Introduction to Net Present Value (NPV) - What is Net Present Value (NPV) ? How it impacts financial decisions regarding project management?

NPV solution for 10 Uncommon Values (R): Optimizing the Stock-Selection Process case study


At Oak Spring University, we provide corporate level professional Net Present Value (NPV) case study solution. 10 Uncommon Values (R): Optimizing the Stock-Selection Process case study is a Harvard Business School (HBR) case study written by Boris Groysberg, Paul M. Healy. The 10 Uncommon Values (R): Optimizing the Stock-Selection Process (referred as “Stocks Uncommon” from here on) case study provides evaluation & decision scenario in field of Organizational Development. It also touches upon business topics such as - Value proposition, Financial management, Financial markets, Human resource management, Leading teams.

The net present value (NPV) of an investment proposal is the present value of the proposal’s net cash flows less the proposal’s initial cash outflow. If a project’s NPV is greater than or equal to zero, the project should be accepted.

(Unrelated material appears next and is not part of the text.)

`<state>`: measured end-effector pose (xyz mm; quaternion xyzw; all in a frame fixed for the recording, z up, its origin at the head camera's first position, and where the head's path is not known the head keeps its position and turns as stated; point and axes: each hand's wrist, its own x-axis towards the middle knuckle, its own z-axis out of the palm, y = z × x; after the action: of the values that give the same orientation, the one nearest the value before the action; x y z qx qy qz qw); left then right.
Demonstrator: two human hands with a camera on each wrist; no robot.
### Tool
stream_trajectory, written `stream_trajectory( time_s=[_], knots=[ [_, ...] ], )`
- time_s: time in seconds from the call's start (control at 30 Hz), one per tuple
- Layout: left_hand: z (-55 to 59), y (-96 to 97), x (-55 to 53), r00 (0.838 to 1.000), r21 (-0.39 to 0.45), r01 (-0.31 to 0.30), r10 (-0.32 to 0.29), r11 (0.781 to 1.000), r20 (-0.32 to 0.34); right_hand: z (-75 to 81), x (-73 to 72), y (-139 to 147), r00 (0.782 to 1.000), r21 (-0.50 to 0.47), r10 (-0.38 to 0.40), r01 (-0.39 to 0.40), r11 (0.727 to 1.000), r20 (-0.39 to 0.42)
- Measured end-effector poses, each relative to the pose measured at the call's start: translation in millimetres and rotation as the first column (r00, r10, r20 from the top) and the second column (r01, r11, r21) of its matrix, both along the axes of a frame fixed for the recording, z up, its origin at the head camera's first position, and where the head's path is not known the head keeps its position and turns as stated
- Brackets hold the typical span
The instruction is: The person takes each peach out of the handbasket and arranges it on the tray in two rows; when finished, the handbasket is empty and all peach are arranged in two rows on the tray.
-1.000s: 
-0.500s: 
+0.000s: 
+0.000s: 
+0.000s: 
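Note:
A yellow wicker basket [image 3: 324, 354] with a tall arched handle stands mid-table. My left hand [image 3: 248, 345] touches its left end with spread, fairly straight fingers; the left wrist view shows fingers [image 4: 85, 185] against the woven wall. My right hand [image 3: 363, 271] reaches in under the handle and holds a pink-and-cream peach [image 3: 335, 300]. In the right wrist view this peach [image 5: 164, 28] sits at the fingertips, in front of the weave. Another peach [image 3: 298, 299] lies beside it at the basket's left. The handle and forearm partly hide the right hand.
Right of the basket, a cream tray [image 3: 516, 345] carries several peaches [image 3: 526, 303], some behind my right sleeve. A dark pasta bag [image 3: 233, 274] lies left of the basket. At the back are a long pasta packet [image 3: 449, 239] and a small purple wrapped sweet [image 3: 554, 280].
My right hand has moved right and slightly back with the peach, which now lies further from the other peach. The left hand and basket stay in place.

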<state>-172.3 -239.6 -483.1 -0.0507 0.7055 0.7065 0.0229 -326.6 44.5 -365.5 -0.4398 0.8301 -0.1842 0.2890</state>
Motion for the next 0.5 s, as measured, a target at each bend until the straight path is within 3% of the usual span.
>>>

NPV = Present Value of Future Cash Flows LESS Project’s Initial Investment






Case Description of 10 Uncommon Values (R): Optimizing the Stock-Selection Process Case Study


In 2003, Steve Hash, research director at Lehman Brothers, prepared to initiate the firm's "Ten Uncommon Values" stock-picking process for the year. An investment committee had to pick the 10 best stocks from about 100 stock ideas presented by the firm's analysts. The performance of the stocks selected for the Ten Uncommon Values had historically been strong--an investment strategy to acquire the recommended stocks and hold them for one year would have outperformed the S&P 500 for 39 of the last 54 years. However, during the latest three years--2000 to 2002--the recommendations had performed poorly, generating an average return of -22.5% vs. -11.7% for the S&P 500. Hash pondered several questions: What was the importance of the Ten Uncommon Values for Lehman Brothers and its clients? How much time and effort should the firm put into the process of selecting stocks for the report? How many members should be on the Investment Policy Committee, and who should be selected? What should the process for selection be? Should analysts whose stocks were selected be compensated for their picks? Finally, should they continue the process? Teaching Purpose: Using both qualitative and quantitative data, to allow students to discuss a range of issues: the optimal process of selecting stocks, the optimal size of the committee, how much time to spend with each analyst, private or public voting on stocks by the committee members, the right decision-making process, and whether incentives play a role in the process.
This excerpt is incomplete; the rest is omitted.